Quote exactly the lines spanning from the top of the data below to the line that contains "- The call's", including both.

> _Given information_:
━━━━━━━━━━━━━━━━━━━━━━━━━━━━━━

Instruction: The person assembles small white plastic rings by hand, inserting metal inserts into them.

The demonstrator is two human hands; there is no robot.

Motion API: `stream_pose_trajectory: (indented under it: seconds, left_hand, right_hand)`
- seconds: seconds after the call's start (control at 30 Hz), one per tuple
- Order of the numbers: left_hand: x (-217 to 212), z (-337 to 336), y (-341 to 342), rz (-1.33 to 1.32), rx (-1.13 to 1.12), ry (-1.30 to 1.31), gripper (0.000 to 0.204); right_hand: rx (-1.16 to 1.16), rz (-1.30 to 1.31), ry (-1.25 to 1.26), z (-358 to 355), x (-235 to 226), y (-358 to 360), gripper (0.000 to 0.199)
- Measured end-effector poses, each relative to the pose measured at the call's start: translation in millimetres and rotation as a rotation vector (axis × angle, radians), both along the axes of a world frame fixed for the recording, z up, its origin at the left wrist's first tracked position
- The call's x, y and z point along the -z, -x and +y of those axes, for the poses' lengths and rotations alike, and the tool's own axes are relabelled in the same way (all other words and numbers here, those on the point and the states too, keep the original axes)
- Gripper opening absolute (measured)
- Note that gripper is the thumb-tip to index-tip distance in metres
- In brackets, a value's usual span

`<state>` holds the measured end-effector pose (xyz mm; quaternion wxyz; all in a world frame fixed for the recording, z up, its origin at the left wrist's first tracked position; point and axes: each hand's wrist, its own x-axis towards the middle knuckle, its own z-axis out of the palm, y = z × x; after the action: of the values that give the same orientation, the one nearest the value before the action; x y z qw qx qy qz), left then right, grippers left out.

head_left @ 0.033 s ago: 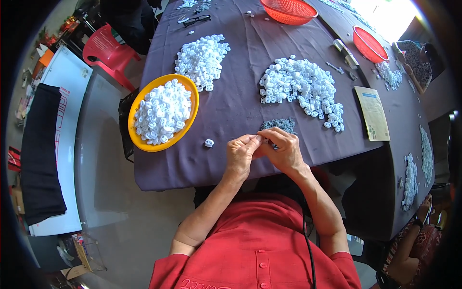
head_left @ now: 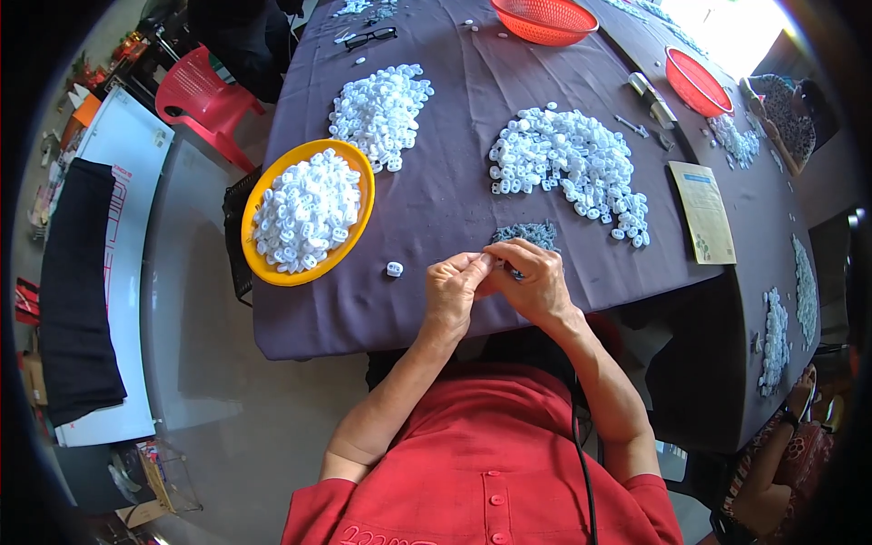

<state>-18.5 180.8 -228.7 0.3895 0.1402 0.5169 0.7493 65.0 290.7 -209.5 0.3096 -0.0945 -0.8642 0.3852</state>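
Observation:
My left hand [head_left: 450,292] and my right hand [head_left: 538,280] meet fingertip to fingertip just above the near edge of the purple-covered table [head_left: 436,209]. Together they pinch a small white plastic piece [head_left: 488,262]; what else the right fingers hide I cannot tell. Just beyond the hands lies a small heap of grey metal bits [head_left: 529,233]. A single white piece [head_left: 394,269] rests on the cloth to the left of my left hand. Further left stands a yellow bowl [head_left: 252,227] heaped with white pieces.
Two big piles of white pieces [head_left: 380,107] [head_left: 568,168] lie mid-table. Red baskets [head_left: 545,18] [head_left: 698,84], black glasses [head_left: 371,38] and a tan booklet [head_left: 704,211] sit farther off. A red chair [head_left: 204,95] stands at left. Another person [head_left: 790,107] sits at right.

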Motion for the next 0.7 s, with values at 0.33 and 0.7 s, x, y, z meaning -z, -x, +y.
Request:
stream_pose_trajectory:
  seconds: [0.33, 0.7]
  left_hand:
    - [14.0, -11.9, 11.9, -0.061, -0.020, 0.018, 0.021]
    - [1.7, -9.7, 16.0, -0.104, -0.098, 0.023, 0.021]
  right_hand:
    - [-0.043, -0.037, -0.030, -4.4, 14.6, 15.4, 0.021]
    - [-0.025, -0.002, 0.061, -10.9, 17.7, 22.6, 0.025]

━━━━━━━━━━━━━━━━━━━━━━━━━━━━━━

> _Solution for this problem_:
Instruction: The person assembles small white plastic rings by hand, inserting metal inserts into them.

The demonstrator is two human hands; there is no robot.

Motion API: `stream_pose_trajectory: (indented under it: seconds, left_hand, right_hand)`
- seconds: seconds after the call's start (control at 30 Hz), one per tuple
- Order of the numbers: left_hand: x (-217 to 212), z (-337 to 336), y (-341 to 342), rz (-1.33 to 1.32), rx (-1.13 to 1.12), ry (-1.30 to 1.31), gripper (0.000 to 0.204); right_hand: rx (-1.16 to 1.16), rz (-1.30 to 1.31), ry (-1.25 to 1.26), z (-358 to 355), x (-235 to 226), y (-358 to 360), gripper (0.000 to 0.199)
- Measured end-effector poses, each relative to the pose measured at the call's start: translation in millimetres and rotation as a rotation vector (axis × angle, radians), both along the axes of a world frame fixed for the recording, z up, its origin at the left wrist's first tracked position
- The call's x, y and z point along the -z, -x and +y of those axes, for the poses' lengths and rotations alike, and the tool's own axes are relabelled in the same way (all other words and numbers here, those on the point and the states too, keep the original axes)

Nothing else is part of this output.